## HOW TO COMPLETE THIS TASK
The lines to reproduce run from the first one below to the line containing "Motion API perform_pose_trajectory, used", both included. Reproduce them exactly and nothing else.

## DATASET ENTRIES
--------

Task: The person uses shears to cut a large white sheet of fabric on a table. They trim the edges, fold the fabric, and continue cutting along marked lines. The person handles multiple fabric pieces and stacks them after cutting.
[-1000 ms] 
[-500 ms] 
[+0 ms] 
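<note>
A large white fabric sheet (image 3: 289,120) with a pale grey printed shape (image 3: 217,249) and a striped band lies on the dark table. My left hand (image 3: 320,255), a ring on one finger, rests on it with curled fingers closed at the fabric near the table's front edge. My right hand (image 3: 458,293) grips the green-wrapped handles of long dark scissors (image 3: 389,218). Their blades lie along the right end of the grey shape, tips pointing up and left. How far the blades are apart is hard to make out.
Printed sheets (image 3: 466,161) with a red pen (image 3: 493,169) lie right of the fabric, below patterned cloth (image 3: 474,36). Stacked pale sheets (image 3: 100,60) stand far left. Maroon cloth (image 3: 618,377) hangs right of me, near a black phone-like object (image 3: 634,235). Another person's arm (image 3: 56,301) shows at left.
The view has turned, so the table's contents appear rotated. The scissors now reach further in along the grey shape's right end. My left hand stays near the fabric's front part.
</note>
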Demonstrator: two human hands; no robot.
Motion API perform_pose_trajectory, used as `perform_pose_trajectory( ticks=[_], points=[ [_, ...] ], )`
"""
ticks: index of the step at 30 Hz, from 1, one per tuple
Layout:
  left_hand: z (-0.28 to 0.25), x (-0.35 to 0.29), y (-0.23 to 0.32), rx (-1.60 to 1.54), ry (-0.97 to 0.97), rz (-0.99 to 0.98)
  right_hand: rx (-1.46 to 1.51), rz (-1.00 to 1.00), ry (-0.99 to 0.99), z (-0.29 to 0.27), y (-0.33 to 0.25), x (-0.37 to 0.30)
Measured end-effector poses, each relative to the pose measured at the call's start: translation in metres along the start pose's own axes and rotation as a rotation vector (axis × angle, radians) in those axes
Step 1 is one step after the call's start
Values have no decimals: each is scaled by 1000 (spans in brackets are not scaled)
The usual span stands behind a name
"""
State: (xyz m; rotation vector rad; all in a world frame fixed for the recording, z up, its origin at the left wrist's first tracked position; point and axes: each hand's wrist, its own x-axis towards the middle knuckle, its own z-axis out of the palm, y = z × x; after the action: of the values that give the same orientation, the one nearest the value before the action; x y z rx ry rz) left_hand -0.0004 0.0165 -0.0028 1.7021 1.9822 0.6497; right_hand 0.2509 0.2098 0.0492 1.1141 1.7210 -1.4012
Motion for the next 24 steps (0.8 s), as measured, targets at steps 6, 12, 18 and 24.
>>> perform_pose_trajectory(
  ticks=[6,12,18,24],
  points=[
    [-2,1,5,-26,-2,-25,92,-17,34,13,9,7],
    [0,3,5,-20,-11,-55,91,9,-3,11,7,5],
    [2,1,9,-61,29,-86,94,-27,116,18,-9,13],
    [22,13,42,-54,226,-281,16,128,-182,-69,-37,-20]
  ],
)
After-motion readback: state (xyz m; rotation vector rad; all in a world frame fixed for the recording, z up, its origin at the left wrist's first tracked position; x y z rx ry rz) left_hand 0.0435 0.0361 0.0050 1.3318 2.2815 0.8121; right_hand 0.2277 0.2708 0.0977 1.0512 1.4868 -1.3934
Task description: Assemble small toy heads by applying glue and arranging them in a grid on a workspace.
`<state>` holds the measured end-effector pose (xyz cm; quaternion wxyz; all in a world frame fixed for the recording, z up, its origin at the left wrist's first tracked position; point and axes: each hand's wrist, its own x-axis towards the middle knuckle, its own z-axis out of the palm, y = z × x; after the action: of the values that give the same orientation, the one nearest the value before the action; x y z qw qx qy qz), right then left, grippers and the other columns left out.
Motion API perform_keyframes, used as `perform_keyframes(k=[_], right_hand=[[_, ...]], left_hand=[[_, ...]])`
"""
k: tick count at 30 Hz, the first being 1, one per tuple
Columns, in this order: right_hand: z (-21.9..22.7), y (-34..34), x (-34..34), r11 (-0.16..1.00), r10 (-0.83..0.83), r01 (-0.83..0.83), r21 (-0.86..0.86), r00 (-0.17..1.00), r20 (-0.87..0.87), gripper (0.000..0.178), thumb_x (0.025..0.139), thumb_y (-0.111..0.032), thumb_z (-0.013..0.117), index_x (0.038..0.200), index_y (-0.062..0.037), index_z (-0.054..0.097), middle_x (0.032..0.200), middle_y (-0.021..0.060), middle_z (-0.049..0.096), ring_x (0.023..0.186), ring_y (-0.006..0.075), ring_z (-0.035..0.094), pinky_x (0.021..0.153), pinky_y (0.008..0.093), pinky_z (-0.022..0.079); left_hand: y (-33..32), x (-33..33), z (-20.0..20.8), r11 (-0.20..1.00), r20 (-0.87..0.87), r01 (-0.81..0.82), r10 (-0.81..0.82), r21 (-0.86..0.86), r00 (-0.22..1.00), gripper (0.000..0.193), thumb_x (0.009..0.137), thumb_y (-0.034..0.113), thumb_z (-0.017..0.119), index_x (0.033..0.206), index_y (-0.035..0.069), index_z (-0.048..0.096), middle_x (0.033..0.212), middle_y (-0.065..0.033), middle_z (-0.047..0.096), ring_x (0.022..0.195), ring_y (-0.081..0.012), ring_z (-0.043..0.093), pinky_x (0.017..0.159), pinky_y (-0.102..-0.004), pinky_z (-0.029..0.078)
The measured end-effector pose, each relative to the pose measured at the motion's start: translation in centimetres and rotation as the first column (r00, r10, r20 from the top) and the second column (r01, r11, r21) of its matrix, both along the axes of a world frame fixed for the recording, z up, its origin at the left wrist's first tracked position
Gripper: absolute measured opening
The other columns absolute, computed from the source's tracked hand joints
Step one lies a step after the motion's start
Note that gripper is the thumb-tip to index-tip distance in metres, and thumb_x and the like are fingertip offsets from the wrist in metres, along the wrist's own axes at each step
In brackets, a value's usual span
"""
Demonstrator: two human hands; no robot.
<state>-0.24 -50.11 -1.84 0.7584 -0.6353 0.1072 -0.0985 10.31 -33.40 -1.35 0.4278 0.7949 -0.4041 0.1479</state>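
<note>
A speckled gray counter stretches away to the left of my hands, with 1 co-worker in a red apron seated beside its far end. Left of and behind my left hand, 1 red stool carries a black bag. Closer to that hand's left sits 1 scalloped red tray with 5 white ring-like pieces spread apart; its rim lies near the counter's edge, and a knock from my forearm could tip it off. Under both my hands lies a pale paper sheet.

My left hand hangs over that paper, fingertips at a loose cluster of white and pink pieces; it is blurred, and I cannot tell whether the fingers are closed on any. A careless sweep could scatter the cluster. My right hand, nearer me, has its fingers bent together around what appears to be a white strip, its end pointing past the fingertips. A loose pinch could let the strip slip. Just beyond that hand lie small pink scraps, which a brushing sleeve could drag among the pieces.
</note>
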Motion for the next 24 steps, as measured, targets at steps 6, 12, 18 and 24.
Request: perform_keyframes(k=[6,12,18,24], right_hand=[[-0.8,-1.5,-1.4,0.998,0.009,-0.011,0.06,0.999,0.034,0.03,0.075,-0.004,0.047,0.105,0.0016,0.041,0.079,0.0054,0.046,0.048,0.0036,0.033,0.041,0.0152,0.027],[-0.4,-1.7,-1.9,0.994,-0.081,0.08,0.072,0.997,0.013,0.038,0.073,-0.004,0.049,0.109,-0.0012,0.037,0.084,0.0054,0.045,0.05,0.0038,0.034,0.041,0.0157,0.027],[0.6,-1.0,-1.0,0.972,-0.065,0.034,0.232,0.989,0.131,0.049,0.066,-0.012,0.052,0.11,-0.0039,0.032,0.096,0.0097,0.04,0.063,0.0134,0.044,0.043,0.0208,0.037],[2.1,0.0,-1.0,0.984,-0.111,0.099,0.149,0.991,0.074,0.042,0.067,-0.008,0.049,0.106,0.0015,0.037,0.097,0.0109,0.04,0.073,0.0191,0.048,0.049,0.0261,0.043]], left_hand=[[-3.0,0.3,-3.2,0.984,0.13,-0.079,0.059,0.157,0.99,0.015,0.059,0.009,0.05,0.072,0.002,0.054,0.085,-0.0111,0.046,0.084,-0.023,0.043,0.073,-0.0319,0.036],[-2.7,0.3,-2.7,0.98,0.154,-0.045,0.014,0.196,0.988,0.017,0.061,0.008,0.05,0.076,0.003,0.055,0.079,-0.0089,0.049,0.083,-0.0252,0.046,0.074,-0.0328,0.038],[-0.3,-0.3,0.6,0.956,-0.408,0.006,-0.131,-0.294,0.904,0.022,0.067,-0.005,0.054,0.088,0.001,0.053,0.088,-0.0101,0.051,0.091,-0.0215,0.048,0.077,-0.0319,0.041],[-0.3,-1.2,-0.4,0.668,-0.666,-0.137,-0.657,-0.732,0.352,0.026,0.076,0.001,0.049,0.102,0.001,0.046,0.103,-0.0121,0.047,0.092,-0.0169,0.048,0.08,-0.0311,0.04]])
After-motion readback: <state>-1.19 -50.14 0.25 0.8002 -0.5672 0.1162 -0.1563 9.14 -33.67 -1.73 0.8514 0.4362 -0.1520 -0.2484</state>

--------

## OUTPUT FOR THIS TASK
Task: The person uses shears to cut a large white sheet of fabric on a table. They trim the edges, fold the fabric, and continue cutting along marked lines. The person handles multiple fabric pieces and stacks them after cutting.
[-1000 ms] 
[-500 ms] 
[+0 ms] 
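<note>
A large white fabric sheet (image 3: 289,120) with a pale grey printed shape (image 3: 217,249) and a striped band lies on the dark table. My left hand (image 3: 320,255), a ring on one finger, rests on it with curled fingers closed at the fabric near the table's front edge. My right hand (image 3: 458,293) grips the green-wrapped handles of long dark scissors (image 3: 389,218). Their blades lie along the right end of the grey shape, tips pointing up and left. How far the blades are apart is hard to make out.
Printed sheets (image 3: 466,161) with a red pen (image 3: 493,169) lie right of the fabric, below patterned cloth (image 3: 474,36). Stacked pale sheets (image 3: 100,60) stand far left. Maroon cloth (image 3: 618,377) hangs right of me, near a black phone-like object (image 3: 634,235). Another person's arm (image 3: 56,301) shows at left.
The view has turned, so the table's contents appear rotated. The scissors now reach further in along the grey shape's right end. My left hand stays near the fabric's front part.
</note>
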Demonstrator: two human hands; no robot.
Motion API perform_pose_trajectory, used as `perform_pose_trajectory( ticks=[_], points=[ [_, ...] ], )`

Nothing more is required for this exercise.